Saturday, June 27


4218 ©2009 RosebudPenfold

It is not mere reflection if the sky lies in the water, it is a tender affinity . . .

-- Novalis The Novices of Sais
Tr. Ralph Manheim

Sunday, June 21


4332 ©2009 RosebudPenfold

nova stella

A poet of Shakespeare's time was apt to say that his love for his beloved was not "sublunar." He meant that his affection was like the stars–constant and unchanging. According to the philosophy that prevailed in Shakespeare's time, change occurred only below the Moon, in our terrestrial world of jumbled elements and inconstant emotions. By contrast, the celestial realm above the Moon, like the poet's love, was fixed and eternal. Or so people believed. And then, to the consternation of poets and philosophers, in the autumn of 1572 a new star blazed in the constellation Cassiopeia. The star was well placed for viewing, high overhead in the evening sky. It was brighter than any other star, bright enough to be seen in broad daylight. All Europe was agog. But was this new star really above the Moon, in which case philosophers were wrong and the heavens do change?

. . . On the evening of November 11, 1572, Tycho was walking home to supper when he happened to glance up at the stars above his head. He saw the new star at once, the nova stella. Afraid to believe his own eyes, he asked his servants and neighbors to look into the sky and describe what they saw. They confirmed his observation. The star was real. Tycho was a talented astronomer, and he had recently built a fine new instrument (not a telescope; that device was still a few decades away) for determining the positions of stars. Carefully, he measured the angular separation of the new star from the stars of Cassiopeia. He continued these observations at different times of the night and throughout the winter as the star slowly faded. He also collected measured positions of the new star from other European observers. He was trying to determine the star's parallax, the apparent change in the position of an object when viewed from two different places . . . The object in Cassiopeia did not shift at all against the background stars when viewed from different places. From these observations Tycho knew that the new star was in the highest heavens, far beyond the Moon. The philosophers were wrong; the heavens do change.

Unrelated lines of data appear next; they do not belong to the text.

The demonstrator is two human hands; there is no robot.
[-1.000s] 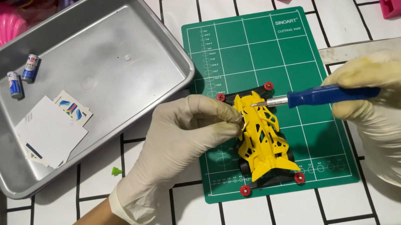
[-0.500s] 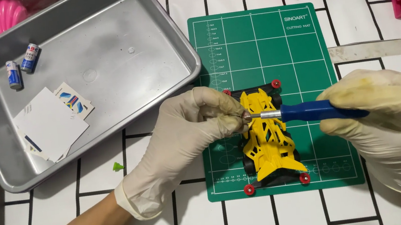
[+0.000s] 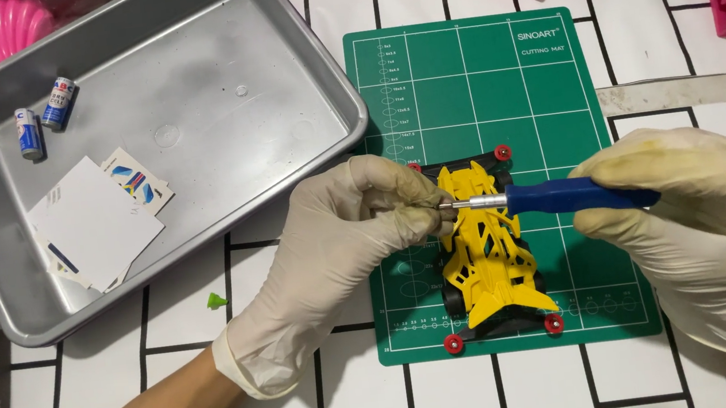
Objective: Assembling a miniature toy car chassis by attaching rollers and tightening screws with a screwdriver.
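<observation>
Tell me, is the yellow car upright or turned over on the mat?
Upright: the car shows its yellow body on top, resting on the mat.

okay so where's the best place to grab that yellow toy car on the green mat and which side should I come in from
Take the yellow toy car across its black chassis sides, between the wheels, probably from the rear end nearest the person. It lies lengthwise on the cutting mat, and that end is free. The left hand and the blue screwdriver in the right hand crowd the front, and the body shell looks thin and open-worked.
</observation>
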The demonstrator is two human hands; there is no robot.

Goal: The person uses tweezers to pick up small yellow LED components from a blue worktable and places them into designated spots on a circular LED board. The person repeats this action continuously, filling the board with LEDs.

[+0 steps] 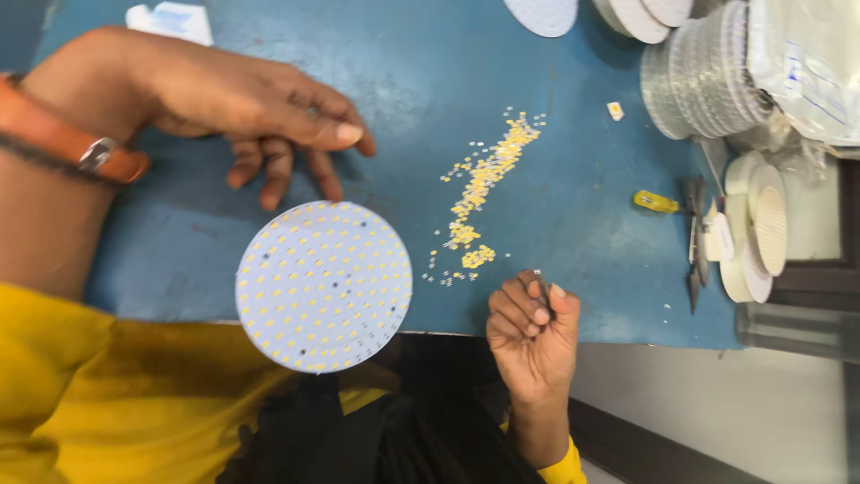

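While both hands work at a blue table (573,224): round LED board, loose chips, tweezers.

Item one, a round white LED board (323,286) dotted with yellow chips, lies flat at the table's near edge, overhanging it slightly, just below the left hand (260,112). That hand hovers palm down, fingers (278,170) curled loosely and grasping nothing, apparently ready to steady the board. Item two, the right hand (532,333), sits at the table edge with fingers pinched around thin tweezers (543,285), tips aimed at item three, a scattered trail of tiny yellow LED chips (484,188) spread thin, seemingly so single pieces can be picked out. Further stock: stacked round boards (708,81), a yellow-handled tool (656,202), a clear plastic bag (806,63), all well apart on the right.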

-- Chet Raymo An Intimate Look at the Night Sky

Tycho Brahe (a father of modern astronomy)

Wednesday, June 3

Doctor Atomic

Doctor Atomic ©2009 RosebudPenfold

to carve

As he walked down a street in Baltimore, Oliver passed the shop of a stonemason. There was a little yard around the shop powdered with stonedust. In the yard were scattered pieces of stone, blocks of grey Vermont granite, Georgia marble, and several bases of sandstone. There was also a monument from Carrarra in Italy: it was of a marble angel, with bright carved wings. The angel held a lily delicately upwards between its cold elegant fingers.

Oliver walked on, returned, and peered through the dirty windows of the little shop. Within he saw smooth marble slabs of death, a stone lamb couchant on a granite marker, a cherub volant on a plump foot, a scrollwork, and two joined armless hands. He also saw two more angels with simpering marble faces, and furled wings.

A bearded brawny man wearing a work apron was standing in the yard above a wooden trestle. He held a great wooden mallet and a chisel in his hands and he was chipping with tense craft at a design that had been penciled upon the surface of a marble slab.

As Oliver looked at the man and the big angel with its carved stipe of lilystalk, a cold and nameless excitement possessed him. The long fingers of his big hands curled. He felt that he wanted to carve delicately with a chisel more than anything in the world. He wanted to wreak something dark and unspeakable in him into cold stone. He wanted to carve an angel's head.

Oliver entered the yard and asked the man for a job. The man put down his mallet and looked at him.

"Son," he said kindly, "it is hard work and I can not pay you much while you learn."

"I don't care," said Oliver. "I want to learn the business."

He became the stonecutter's apprentice. He worked in that dusty yard for five years. He became a stonecutter. When his apprenticeship was over, he had become a man.